# SI 370 - Homework 6 

Version 2023.11.15.1.CT

In this assignment, you'll apply your knowledge of classification to text analysis, specifically real and fake news. Your task is to predict whether a news article is real or fake using the available information.

The dataset that you'll use can be downloaded from and is described at https://www.kaggle.com/datasets/clmentbisaillon/fake-and-real-news-dataset as well as the following references:

Ahmed H, Traore I, Saad S. “Detecting opinion spams and fake news using text classification”, Journal of Security and Privacy, Volume 1, Issue 1, Wiley, January/February 2018.

Ahmed H, Traore I, Saad S. (2017) “Detection of Online Fake News Using N-Gram Analysis and Machine Learning Techniques. In: Traore I., Woungang I., Awad A. (eds) Intelligent, Secure, and Dependable Systems in Distributed and Cloud Environments. ISDDC 2017. Lecture Notes in Computer Science, vol 10618. Springer, Cham (pp. 127-138).

You will probably get the most informative information from the content of the articles as well as their titles.

**IMPORTANT NOTE**: You _must_ remove the news agency names from the articles.  For example, if an article is from Reuters, you should remove the word "Reuters" from the article.  This is because the news agency name is a very strong indicator of whether an article is real or fake, and we want you to focus on the content of the article itself.  You can use the following code similar to the following to remove the news agency names:

```python
import re
def remove_news_agency_name(text):
    return re.sub(r"Reuters|AP|New York Times|Washington Post|Business Insider|Atlantic|Fox News|National Review|Talking Points Memo|Buzzfeed News|Guardian|NPR|Vox|CNN|BBC|Bloomberg|Daily Mail", "", text)
```

You have at your disposal several
techniques that you can use to create features from text, including, word embedding, part-of-speech analysis (from SI 330), and so on.  You might want to use CountVectorizer and/or TfidfVectorizer from the
sklearn.feature_extraction library, which are described below.

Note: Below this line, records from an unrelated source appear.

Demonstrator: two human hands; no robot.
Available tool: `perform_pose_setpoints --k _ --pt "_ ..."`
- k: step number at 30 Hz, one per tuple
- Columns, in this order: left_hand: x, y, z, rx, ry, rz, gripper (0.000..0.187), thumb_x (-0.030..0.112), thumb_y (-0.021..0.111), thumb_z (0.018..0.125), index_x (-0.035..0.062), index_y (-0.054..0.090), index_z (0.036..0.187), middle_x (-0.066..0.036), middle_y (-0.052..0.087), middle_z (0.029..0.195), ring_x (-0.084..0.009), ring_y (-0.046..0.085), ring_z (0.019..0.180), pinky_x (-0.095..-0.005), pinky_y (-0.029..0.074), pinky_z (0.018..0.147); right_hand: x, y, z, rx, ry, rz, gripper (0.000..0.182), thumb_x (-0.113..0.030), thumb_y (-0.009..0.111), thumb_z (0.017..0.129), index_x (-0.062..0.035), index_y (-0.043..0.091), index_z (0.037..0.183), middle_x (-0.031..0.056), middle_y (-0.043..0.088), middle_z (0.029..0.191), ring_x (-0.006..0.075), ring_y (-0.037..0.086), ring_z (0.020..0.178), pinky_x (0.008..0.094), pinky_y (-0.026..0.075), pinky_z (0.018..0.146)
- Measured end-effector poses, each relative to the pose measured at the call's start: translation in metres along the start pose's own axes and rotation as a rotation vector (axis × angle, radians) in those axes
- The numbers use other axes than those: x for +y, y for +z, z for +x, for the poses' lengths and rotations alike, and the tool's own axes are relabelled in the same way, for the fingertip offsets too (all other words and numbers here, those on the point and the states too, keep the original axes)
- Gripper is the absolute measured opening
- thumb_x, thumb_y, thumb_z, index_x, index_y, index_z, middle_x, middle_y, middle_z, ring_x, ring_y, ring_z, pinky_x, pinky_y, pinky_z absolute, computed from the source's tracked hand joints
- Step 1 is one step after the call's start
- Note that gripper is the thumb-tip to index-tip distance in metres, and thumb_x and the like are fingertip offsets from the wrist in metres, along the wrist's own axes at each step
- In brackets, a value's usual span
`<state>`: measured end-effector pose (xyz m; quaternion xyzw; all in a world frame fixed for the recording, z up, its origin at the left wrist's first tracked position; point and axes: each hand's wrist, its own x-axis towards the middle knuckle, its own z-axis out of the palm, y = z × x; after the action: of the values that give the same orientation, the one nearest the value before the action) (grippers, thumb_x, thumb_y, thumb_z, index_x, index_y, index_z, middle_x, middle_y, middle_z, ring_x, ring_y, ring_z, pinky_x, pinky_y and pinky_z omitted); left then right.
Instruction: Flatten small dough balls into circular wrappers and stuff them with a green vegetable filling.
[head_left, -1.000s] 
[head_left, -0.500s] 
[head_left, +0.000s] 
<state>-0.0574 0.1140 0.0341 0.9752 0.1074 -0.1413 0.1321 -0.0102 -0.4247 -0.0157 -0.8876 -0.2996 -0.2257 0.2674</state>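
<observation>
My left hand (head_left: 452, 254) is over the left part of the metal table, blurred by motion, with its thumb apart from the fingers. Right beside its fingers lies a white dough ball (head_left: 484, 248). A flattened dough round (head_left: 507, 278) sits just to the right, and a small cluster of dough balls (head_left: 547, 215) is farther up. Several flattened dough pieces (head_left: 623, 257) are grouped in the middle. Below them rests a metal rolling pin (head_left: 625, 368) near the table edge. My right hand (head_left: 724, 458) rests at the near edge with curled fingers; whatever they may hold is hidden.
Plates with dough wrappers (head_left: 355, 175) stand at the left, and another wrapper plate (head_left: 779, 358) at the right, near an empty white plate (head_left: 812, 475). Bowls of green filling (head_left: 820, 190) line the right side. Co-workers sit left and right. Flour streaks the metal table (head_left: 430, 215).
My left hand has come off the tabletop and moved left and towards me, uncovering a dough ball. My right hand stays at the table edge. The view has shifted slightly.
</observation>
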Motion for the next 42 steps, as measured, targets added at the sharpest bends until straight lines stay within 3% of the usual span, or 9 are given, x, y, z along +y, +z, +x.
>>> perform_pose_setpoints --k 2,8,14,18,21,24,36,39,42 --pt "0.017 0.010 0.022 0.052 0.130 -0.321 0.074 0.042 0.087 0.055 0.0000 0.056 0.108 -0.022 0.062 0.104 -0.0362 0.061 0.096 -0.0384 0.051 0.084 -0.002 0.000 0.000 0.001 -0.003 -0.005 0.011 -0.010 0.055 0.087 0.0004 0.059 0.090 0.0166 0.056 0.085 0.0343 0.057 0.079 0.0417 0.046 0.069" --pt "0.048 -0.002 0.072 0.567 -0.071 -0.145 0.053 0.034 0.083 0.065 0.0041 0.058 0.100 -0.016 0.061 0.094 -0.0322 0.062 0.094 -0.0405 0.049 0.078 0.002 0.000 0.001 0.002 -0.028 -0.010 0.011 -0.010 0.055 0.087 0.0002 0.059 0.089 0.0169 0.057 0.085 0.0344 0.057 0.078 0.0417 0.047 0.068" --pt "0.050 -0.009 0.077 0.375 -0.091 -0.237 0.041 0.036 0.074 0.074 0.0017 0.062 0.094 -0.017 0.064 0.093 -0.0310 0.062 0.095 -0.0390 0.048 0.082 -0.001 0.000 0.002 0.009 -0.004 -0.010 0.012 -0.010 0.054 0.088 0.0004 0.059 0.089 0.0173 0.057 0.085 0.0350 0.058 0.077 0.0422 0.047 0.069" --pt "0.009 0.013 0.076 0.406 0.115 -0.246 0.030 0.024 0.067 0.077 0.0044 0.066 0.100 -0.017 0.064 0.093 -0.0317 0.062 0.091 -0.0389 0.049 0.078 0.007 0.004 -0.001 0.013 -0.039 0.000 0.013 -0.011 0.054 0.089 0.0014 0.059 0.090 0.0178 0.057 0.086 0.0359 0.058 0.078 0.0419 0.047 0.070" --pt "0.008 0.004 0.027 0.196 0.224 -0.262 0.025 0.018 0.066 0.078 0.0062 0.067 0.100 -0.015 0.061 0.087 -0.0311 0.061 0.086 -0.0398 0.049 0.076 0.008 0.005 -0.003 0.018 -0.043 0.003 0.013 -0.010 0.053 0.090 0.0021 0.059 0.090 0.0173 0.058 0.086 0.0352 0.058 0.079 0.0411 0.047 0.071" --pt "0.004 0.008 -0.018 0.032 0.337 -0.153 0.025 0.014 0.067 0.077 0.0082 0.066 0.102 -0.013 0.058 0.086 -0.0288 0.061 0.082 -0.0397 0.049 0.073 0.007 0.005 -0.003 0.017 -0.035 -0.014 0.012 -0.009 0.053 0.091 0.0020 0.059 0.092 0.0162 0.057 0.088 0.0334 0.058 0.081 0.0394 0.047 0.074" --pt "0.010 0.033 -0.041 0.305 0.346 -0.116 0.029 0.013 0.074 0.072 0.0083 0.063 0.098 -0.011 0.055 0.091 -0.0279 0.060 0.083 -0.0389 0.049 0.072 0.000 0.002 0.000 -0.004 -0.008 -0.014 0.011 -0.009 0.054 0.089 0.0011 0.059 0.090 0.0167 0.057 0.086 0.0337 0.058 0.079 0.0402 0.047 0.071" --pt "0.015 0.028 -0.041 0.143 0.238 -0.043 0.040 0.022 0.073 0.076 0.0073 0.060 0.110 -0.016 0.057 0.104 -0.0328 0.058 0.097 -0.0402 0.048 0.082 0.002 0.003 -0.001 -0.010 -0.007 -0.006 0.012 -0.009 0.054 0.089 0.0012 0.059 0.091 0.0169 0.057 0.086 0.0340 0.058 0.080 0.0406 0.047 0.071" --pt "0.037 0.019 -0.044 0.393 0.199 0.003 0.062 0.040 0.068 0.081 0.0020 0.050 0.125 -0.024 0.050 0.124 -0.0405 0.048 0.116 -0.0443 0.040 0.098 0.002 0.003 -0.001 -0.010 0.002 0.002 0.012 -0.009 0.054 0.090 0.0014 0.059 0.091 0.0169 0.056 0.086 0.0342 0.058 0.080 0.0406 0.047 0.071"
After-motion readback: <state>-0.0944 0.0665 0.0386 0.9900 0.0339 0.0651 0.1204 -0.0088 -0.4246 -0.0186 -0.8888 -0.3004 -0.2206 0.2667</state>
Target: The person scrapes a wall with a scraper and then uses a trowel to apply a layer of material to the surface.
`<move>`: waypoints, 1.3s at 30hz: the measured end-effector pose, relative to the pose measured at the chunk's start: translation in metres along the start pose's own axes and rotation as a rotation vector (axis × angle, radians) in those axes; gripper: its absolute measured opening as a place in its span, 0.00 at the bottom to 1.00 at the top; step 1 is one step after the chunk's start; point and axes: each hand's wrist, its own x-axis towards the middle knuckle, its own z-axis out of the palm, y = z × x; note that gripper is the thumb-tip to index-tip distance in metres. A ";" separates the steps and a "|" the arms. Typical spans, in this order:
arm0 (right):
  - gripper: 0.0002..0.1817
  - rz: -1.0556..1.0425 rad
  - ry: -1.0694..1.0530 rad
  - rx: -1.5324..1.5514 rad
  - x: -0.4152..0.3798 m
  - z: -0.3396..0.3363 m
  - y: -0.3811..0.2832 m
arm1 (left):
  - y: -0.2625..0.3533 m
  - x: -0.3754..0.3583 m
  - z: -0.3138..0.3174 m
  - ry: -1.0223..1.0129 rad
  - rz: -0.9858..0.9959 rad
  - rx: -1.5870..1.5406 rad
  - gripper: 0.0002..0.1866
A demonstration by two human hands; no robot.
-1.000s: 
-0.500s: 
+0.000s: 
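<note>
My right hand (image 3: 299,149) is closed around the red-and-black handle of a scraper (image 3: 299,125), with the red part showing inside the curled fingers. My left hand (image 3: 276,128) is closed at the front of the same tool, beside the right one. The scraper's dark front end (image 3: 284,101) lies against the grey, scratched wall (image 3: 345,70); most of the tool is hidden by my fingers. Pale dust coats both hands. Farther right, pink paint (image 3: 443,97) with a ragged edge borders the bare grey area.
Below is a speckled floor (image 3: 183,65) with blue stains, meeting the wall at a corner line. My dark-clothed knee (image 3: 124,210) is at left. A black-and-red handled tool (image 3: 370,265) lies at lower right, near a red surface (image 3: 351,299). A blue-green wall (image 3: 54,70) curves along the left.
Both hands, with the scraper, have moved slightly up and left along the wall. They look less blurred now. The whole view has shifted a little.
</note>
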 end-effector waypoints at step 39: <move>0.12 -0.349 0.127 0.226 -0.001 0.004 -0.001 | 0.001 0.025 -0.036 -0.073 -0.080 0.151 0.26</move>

You should pre-process your text using at least some of the steps outlined in lectures (e.g. normalizing to lowercase, splitting into words, etc.).

The articles are provided in two different files: Fake.csv and True.csv.  We recommend that you create a dataframe with the contents of those files combined, including a new column that specifies whether the article is real or fake (note that you can use whatever coding you want for "real" vs. "fake", e.g. 1 and 0, "real" and "fake", "false" and "true" -- whatever works for you.

You should split the resulting combined dataframe into training and testing datasets OR use cross-validation.  If you go the splitting-into-training-and-testing route, we recommend an 80-20 split (i.e. training gets 80% of the data; testing gets 20%) and use the testing dataset to report your accuracy score.  If you go the cross-validation route, we recommend using 5-fold cross-validation and use the mean accuracy score for your 5 folds when reporting your accuracy score.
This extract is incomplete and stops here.